Why Romney Is Wrong to Give Up on Electric Cars
In the first presidential debate, Mitt Romney ridiculed President Obama for backing “loser” companies like electric-car makers Tesla and Fisker, which both received low-interest loans from the Department of Energy in the first year of the Obama administration. The loan program for alternative-energy vehicles was actually created by the Bush administration, but never mind that. And Romney was wrong to tag the companies as “losers” when they are both solvent and growing, but never mind that either. The interesting question is whether he will be proven right in the long run. Will the U.S. government’s investments in electric cars jumpstart an industry and power a renaissance in the nation’s auto manufacturing sector? Or will those investments go to waste, as the cars of the future are built overseas?
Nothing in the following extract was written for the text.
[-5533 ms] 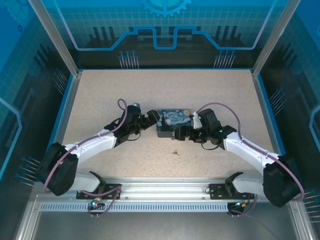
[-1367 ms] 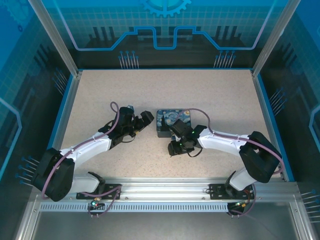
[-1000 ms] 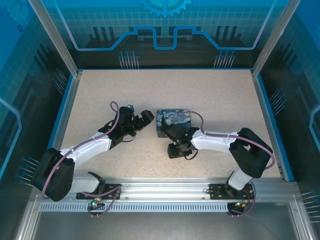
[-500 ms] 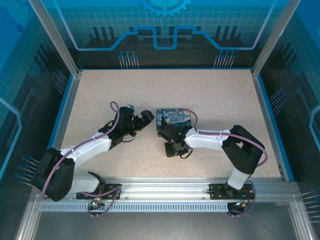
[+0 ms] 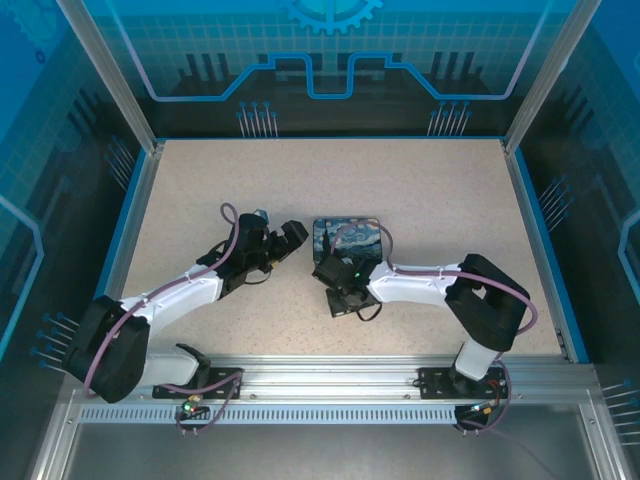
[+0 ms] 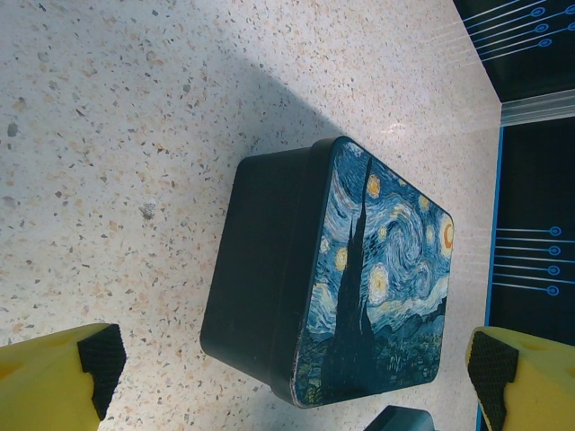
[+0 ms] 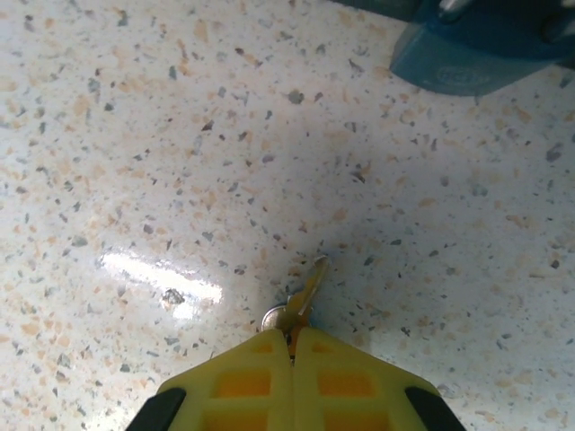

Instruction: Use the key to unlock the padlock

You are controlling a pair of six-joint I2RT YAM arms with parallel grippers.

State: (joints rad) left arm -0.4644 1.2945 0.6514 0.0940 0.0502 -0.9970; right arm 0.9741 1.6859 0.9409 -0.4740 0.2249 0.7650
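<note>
Starting nearest the arm bases, on the near side of the box [image 5: 348, 236], I see the right gripper [image 7: 292, 343] low over the speckled table [image 5: 420, 180]. Its yellow fingers [image 7: 243, 382] are pressed fully together. The key [image 7: 308, 283] is pinched at their tips. Its head and a small ring sit right at the seam, and its blade sticks out flat along the table toward the box.

Beyond the key, and apart from it, lies the padlock [image 7: 467, 58], a small bluish body close against the near side of the box. I cannot tell whether it touches the box, and nothing grips it.

The box itself stands flat on the table, with dark sides and a swirling blue-and-yellow painting on its lid.

Just left of the box I have the left gripper [image 5: 290, 240], its jaws spread as wide as they go and holding nothing. In the left wrist view its black pads [image 6: 101, 355] stand far apart, one at either side of the box, with neither touching it.

Beyond the box the table runs on toward the blue back wall [image 5: 330, 60].
</note>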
In theory, electric cars offer a rare opportunity for the United States to reassert its place at the center of the auto-manufacturing world. The technology is still in its infancy, and so far the companies at the forefront of electric-car innovation are startups like Tesla rather than established players like Ford, Honda, or Mercedes. Because electric vehicles have a fundamentally different powertrain than gas guzzlers, a young electric-car company needn’t necessarily set up shop near existing automotive hubs such as Detroit, Stuttgart, or Nagoya. The field is open.
In many other industries, globalization has rendered American manufacturing uncompetitive, because it’s cheaper to build things elsewhere and import them. But unlike clothing or iPhone components, vehicles tend to be produced in high-income countries with expensive labor. That’s because labor isn’t the most important input in vehicle manufacturing, especially on today’s highly automated assembly lines.